• The task:
Every line below that contains "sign" is to be copied.

• Available data:
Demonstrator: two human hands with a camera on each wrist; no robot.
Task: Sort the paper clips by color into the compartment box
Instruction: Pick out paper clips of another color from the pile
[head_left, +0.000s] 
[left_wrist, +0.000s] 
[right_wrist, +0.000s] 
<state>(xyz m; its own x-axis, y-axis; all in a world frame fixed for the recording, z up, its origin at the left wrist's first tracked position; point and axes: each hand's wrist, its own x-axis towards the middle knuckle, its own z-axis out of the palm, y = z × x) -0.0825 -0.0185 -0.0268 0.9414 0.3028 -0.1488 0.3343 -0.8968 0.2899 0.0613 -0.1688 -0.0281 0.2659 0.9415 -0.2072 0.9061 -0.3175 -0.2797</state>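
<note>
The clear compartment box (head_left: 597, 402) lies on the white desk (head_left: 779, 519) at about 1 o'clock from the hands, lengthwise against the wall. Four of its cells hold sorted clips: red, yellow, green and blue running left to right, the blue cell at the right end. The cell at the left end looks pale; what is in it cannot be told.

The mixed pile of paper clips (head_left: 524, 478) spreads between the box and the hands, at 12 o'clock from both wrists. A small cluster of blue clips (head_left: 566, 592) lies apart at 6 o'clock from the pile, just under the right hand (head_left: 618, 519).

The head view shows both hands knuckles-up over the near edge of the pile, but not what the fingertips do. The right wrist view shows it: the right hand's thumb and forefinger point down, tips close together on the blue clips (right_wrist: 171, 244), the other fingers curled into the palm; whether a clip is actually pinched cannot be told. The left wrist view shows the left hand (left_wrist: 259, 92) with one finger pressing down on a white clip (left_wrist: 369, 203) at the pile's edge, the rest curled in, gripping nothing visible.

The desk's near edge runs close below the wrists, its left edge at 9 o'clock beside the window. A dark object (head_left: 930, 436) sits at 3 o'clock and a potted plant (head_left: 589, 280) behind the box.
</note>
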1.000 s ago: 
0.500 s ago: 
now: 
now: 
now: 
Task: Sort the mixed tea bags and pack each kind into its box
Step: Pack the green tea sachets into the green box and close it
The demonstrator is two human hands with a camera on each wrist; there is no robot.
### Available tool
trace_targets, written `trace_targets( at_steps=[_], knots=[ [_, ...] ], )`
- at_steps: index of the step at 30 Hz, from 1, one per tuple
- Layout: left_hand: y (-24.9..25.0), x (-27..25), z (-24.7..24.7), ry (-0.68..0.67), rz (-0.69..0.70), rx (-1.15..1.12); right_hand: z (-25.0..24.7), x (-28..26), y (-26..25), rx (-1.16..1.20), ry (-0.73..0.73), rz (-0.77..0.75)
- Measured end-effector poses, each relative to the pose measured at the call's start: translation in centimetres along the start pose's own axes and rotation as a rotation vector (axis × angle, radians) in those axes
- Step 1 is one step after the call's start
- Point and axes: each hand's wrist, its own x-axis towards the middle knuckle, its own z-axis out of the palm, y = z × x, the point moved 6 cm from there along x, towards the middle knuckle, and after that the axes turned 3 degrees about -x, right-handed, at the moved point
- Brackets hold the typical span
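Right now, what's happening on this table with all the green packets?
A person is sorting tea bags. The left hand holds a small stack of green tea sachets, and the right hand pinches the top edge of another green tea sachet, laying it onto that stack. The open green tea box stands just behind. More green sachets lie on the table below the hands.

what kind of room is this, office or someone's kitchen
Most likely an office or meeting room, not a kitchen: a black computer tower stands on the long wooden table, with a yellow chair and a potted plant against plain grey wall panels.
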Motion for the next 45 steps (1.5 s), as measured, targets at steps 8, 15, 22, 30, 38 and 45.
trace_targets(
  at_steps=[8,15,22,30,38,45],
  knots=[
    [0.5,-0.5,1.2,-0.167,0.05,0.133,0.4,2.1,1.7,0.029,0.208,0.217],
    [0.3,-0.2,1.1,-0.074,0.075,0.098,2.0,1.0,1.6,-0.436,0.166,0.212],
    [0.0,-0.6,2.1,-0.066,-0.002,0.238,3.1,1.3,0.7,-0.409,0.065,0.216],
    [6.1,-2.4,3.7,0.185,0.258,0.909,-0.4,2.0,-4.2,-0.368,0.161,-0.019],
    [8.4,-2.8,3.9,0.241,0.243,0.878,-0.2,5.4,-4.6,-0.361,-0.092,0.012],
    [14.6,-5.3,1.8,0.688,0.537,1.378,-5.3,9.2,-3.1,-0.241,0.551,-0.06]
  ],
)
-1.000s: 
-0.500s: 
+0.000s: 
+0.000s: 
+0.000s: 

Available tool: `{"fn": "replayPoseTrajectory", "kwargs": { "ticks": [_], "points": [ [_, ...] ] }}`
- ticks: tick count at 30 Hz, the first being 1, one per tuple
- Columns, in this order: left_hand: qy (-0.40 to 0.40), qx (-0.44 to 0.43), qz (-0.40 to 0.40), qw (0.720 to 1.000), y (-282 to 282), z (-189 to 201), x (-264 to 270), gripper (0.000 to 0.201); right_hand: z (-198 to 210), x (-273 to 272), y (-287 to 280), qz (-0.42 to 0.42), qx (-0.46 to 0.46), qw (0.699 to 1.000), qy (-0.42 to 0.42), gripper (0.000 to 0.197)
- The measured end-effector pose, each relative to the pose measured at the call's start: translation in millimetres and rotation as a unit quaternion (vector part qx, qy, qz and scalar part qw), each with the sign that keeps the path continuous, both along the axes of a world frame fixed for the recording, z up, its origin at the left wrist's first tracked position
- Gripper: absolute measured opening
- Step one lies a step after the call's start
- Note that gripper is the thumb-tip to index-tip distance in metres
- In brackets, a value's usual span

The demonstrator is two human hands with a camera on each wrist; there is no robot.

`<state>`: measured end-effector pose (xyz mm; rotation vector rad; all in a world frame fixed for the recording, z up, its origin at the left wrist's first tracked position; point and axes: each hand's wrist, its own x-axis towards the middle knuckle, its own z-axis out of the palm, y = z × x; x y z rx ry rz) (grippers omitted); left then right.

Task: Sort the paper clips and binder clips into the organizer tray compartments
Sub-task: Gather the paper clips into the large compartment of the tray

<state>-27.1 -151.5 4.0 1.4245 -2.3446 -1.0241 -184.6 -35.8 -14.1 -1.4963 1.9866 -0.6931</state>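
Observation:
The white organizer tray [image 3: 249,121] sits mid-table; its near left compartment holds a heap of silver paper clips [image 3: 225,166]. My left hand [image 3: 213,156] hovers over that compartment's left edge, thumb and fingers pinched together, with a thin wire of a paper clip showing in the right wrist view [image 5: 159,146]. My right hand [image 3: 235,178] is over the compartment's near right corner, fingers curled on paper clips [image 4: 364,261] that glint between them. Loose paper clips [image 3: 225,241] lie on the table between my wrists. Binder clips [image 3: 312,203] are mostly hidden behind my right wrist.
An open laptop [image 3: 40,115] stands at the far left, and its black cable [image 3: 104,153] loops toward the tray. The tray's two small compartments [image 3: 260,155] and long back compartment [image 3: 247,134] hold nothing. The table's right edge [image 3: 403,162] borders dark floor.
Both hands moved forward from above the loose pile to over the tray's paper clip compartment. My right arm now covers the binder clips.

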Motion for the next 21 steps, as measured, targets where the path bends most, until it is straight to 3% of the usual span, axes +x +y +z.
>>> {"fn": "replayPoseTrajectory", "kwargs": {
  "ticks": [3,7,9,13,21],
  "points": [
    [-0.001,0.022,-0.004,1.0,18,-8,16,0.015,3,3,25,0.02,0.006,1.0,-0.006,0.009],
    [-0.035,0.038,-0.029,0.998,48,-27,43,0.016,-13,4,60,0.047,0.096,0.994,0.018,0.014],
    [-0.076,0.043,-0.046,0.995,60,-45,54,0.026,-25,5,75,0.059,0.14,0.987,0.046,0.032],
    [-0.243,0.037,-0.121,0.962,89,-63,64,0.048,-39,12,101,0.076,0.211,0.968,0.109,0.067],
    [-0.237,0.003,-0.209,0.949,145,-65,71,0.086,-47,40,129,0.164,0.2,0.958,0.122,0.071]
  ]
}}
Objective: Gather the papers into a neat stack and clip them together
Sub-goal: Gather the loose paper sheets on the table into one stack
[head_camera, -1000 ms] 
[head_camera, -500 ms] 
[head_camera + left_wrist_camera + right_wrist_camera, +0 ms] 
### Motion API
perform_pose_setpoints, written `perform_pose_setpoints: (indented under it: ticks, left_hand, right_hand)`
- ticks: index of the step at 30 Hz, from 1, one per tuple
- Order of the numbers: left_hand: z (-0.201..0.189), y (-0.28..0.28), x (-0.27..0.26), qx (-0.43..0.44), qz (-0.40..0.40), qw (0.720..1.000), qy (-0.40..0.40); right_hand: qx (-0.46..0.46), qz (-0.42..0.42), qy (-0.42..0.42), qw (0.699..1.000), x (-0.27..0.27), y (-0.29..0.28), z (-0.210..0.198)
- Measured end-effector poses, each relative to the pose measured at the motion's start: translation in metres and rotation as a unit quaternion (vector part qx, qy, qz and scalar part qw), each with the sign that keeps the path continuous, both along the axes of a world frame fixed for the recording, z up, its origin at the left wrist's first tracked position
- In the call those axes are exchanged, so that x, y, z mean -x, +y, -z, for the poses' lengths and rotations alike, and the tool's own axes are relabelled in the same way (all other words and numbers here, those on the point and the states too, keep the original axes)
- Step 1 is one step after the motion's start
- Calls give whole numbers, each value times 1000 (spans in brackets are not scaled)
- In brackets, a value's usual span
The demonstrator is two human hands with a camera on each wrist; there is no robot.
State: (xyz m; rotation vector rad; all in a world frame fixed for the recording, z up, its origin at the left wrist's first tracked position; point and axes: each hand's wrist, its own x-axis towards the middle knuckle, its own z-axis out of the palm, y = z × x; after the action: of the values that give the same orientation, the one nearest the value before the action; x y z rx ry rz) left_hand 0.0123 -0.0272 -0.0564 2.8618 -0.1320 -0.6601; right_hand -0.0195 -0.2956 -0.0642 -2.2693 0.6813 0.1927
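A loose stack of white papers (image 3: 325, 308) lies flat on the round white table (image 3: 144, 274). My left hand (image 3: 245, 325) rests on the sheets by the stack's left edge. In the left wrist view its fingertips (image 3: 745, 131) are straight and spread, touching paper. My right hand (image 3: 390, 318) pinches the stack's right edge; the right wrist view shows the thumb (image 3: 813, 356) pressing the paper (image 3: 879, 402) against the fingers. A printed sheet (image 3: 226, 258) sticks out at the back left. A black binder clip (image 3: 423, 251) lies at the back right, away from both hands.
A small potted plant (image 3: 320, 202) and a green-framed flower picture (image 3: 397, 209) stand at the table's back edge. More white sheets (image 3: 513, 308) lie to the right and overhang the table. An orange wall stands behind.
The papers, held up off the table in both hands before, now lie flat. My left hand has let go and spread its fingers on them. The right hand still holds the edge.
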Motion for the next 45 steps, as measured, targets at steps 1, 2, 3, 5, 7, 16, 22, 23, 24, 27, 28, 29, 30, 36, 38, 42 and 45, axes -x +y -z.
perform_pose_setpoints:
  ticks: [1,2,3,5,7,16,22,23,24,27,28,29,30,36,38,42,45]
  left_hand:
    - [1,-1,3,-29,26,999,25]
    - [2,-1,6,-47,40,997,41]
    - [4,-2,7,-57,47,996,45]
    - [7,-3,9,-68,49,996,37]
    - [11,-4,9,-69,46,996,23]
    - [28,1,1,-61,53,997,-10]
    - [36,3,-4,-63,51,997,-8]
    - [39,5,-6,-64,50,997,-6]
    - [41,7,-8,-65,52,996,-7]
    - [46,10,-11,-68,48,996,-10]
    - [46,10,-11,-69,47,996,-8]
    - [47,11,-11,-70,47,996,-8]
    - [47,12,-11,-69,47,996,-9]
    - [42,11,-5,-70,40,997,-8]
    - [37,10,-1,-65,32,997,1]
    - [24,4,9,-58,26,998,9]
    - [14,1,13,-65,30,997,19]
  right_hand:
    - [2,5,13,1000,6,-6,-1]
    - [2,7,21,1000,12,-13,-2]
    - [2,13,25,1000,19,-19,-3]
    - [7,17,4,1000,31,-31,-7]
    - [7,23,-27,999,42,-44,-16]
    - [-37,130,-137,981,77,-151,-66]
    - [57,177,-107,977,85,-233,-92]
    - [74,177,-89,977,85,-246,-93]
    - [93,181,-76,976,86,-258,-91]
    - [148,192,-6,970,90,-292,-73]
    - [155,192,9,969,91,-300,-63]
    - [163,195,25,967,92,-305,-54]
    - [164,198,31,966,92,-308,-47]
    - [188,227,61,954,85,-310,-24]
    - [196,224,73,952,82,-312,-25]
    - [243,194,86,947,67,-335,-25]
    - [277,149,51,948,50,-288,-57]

• Finished exercise:
- The measured end-effector pose, each relative to the pose measured at the call's start: translation in millimetres and rotation as a unit quaternion (vector part qx, qy, qz and scalar part qw), each with the sign that keeps the path continuous, both along the axes of a world frame fixed for the recording, z up, its origin at the left wrist's first tracked position
- Measured end-effector poses, each relative to the pose measured at the motion's start: translation in metres and rotation as a unit quaternion (vector part qx, qy, qz and scalar part qw), each with the sign that keeps the path continuous, both along the axes of a world frame fixed for the recording, z up, its origin at the left wrist's first tracked position

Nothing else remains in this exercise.